Search for Names, Places and Biographies


Already layed Stumbling Stones


back to select list

Martin Posner * 1913

Wexstraße 34 (Hamburg-Mitte, Neustadt)


HIER WOHNTE
MARTIN POSNER
JG. 1913
DEPORTIERT 1941
LODZ / LITZMANNSTADT
ERMORDET 30.4.1942

further stumbling stones in Wexstraße 34:
Ernst Aron Posner, Frieda Posner

Ernst Aron Posner, born 2 Oct. 1881 in Hamburg, deported 25 Oct. 1941 to Lodz, died 29 Mar. 1942
Martin Posner, born 16 Oct. 1913 in Hamburg, deported 25 Oct. 1941 to Lodz, died 30 Apr. 1942
Frieda Posner, born 28 Apr. 1915 in Hamburg, imprisoned 1941 at Fuhlsbüttel concentration camp, 1941-1942 Ravensbrück concentration camp, killed 12 Apr. 1942 in Bernburg on the River Saale

Wexstraße 34

The living conditions of the Jewish Posner Family were not unusual for the working-class families of Gänge District I in Hamburg’s Neustadt at the time. Their father Ernst Posner, who described himself as "not religious”, had trouble feeding his large family. He was a carriage driver and became unemployed during World War I. For a time, until 1917, he was able to work as a packer at the newspaper General-Anzeiger für Hamburg-Altona. And although Ernst Posner was described as a hard-working man, he was only able to find work as an "irregular” dockworker after the war and during the years of the world economic crisis. His family lived in very humble circumstances, at times under great hardship.

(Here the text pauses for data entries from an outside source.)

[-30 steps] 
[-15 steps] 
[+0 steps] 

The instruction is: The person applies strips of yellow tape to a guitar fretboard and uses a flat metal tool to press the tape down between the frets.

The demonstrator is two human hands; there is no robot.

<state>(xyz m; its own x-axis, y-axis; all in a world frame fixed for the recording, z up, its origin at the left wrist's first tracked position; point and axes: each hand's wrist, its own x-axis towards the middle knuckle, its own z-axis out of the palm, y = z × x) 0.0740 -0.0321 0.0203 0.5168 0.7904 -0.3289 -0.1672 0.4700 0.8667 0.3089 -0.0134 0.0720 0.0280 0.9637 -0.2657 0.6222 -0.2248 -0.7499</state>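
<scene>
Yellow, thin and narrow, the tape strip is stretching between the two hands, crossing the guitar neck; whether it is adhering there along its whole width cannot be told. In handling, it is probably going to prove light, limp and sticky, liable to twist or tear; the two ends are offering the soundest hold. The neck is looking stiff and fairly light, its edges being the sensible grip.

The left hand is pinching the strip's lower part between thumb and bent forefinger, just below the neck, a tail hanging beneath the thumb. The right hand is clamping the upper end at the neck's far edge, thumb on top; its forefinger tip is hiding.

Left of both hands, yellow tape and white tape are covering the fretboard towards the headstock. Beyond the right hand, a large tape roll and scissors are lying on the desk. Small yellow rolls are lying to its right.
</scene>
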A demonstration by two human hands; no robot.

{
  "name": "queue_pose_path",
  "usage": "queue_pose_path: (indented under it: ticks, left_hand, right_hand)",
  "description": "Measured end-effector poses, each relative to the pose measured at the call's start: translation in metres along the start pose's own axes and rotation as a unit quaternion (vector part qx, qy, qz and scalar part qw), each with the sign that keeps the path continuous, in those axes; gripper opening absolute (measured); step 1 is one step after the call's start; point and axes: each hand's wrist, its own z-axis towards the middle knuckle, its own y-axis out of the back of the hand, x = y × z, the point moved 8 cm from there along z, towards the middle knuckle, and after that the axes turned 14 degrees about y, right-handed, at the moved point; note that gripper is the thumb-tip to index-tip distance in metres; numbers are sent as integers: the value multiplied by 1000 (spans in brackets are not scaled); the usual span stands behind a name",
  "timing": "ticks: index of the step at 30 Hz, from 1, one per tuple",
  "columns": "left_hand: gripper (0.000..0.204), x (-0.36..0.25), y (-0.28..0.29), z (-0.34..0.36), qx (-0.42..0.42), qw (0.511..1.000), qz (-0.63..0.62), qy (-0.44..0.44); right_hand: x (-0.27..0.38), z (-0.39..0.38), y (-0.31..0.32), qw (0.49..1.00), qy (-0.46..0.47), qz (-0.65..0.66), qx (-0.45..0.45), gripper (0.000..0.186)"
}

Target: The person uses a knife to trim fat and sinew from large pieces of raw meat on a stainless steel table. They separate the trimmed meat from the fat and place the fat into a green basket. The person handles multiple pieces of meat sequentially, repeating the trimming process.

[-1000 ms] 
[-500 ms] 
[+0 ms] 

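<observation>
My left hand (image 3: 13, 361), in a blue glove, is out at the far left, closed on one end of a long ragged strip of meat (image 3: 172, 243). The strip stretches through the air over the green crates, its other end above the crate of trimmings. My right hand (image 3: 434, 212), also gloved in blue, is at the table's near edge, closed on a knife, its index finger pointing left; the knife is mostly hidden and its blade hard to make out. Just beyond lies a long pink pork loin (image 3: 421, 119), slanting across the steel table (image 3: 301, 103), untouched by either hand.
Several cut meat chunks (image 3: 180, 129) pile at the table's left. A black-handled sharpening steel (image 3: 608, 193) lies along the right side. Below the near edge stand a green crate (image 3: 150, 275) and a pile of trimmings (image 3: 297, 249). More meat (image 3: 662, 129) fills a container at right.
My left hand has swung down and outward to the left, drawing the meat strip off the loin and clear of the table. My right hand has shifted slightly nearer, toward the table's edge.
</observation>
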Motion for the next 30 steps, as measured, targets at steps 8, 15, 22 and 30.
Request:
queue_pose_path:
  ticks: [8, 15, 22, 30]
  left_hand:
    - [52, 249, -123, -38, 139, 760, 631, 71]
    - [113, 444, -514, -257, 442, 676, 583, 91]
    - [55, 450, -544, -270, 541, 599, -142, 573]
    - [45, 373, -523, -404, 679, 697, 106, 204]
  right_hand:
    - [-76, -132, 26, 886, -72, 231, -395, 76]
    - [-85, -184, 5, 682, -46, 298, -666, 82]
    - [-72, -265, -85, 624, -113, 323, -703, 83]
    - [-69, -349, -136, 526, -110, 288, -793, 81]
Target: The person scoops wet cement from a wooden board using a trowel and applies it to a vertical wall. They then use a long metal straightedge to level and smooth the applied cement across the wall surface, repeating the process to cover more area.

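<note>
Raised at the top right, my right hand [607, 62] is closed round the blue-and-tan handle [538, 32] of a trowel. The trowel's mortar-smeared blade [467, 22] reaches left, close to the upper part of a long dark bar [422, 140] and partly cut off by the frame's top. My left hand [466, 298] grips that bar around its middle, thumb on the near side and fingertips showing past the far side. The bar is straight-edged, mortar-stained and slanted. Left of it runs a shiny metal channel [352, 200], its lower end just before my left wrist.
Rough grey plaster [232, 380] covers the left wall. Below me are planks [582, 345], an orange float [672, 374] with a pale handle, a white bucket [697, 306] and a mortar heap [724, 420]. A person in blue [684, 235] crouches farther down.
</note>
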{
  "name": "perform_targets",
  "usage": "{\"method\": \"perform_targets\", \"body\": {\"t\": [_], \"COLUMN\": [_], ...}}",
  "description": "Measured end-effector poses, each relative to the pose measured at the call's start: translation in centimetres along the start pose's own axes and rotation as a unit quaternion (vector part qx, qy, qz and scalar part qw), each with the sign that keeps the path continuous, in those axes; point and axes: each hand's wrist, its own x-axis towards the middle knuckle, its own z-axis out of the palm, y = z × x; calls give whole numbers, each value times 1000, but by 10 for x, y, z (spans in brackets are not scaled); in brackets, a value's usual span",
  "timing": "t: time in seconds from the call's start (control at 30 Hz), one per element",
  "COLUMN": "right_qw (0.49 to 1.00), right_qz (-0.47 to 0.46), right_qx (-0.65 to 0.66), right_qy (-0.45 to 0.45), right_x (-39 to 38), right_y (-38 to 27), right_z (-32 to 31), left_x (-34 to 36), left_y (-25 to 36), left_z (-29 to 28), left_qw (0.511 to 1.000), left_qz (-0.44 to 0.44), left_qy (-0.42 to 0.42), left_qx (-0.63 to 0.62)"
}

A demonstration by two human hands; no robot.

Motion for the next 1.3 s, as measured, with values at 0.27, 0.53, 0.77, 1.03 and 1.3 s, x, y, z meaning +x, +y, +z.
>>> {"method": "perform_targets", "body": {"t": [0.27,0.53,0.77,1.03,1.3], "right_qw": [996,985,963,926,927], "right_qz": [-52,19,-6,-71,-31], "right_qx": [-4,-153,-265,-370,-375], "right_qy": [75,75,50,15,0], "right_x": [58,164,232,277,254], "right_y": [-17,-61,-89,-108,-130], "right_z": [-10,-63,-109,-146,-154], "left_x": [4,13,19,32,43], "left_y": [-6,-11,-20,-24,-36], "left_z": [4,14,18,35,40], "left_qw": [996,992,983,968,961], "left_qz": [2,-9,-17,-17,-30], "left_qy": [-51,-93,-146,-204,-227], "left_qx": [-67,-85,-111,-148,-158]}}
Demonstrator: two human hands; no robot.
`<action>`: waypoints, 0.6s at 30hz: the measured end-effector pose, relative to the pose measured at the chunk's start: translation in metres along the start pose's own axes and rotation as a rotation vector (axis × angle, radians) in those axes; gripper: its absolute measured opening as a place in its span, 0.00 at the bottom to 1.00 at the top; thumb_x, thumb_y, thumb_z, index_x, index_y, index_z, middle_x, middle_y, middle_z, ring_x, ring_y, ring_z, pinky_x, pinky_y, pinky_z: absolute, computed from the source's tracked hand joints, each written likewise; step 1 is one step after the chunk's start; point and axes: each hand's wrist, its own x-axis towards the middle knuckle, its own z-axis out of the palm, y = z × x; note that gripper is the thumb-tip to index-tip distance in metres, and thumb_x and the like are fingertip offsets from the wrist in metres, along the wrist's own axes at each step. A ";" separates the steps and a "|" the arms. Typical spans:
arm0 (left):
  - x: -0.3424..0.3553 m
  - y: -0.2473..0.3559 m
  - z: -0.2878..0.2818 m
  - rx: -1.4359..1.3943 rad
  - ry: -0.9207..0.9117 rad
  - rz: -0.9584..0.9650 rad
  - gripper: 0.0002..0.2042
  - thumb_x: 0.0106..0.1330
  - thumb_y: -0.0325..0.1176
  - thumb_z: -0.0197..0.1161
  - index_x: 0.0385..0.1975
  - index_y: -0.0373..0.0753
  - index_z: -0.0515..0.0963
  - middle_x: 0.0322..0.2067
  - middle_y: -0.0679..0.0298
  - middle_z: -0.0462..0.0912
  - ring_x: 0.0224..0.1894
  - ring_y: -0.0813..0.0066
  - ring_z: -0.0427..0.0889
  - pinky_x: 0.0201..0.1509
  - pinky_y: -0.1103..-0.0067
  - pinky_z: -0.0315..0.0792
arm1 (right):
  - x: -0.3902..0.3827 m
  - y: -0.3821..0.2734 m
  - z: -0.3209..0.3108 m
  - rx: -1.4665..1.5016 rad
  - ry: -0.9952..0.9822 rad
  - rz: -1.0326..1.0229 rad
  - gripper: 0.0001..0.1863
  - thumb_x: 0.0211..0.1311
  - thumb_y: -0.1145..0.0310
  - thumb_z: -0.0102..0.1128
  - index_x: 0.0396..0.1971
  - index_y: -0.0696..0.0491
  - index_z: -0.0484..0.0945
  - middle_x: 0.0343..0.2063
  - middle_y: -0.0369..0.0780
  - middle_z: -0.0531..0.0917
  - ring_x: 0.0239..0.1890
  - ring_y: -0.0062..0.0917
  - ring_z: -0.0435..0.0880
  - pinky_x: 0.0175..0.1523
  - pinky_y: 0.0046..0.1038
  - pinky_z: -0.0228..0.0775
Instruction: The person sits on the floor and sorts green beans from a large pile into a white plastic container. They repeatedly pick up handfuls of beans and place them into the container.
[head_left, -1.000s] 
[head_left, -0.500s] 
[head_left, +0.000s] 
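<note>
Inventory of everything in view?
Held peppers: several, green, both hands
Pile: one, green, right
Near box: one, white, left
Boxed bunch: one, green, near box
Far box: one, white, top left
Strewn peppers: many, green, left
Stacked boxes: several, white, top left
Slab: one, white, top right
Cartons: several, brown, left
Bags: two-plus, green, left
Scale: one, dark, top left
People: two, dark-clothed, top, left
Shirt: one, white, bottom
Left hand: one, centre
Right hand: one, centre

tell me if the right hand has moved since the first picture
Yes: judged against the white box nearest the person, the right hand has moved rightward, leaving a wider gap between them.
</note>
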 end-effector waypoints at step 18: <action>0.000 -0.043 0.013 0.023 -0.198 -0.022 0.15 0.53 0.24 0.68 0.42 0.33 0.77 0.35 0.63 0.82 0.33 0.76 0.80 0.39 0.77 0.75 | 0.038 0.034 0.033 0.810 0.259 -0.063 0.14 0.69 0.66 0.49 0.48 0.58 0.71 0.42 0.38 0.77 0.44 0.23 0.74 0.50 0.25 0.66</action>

Ernst Posner was born in Gänge District in an apartment in a back courtyard of 2nd Elbstraße (today Neanderstraße). His parents, the workman Joel Posner (born 10 Sept. 1834, died 11 Mar. 1891) and his second wife Fanny, née Levy (born 2 Dec. 1847), had married on 13 Dec. 1876. Following his father’s early death, his mother married a second time on 7 May 1895, this time the non-Jewish Friedrich Wilhelm Schmidtke (born 1 May 1837, died 10 Nov. 1913). The couple lived as traders at Neuen Steinweg 45. Fanny Schmidtke died penniless on 18 Mar. 1924 at the public care home on Oberaltenallee.

Ernst Posner had two siblings. His younger brother Adolf Julius Posner (see his entry) lived with his wife Rosalie, née Streim, and their children Ernst and Rudolf at Carolinenstraße 26, as of 1911 at Schlachterstraße 40/42 at the Marcus Nordheim Foundation. His older sister Bertha (born 1 Jan. 1879) had married the carriage driver Carl Ralf. Nothing more is known about her.

Ernst Posner married the widow Johanna Wolf, née Gans, on 2 Nov. 1911. They lived at ABC-Straße 32, House 1. Their daughter Ella (see Ella Feldheim) had been born two months earlier on 2 Sept. Johanna Posner came from the small Hessian town of Bebra where she was born on 27 Sept. 1873, the daughter of the tailor and temple servant Moses Gans (born 29 Aug. 1841 in Rotenburg, died 2 Oct. 1893) and Esther, née Goldschmidt (born 8 Jan. 1847 in Bebra). Her parents had wed there on 10 Dec. 1872. After moving, Johanna and her siblings grew up in Rotenburg an der Fulda.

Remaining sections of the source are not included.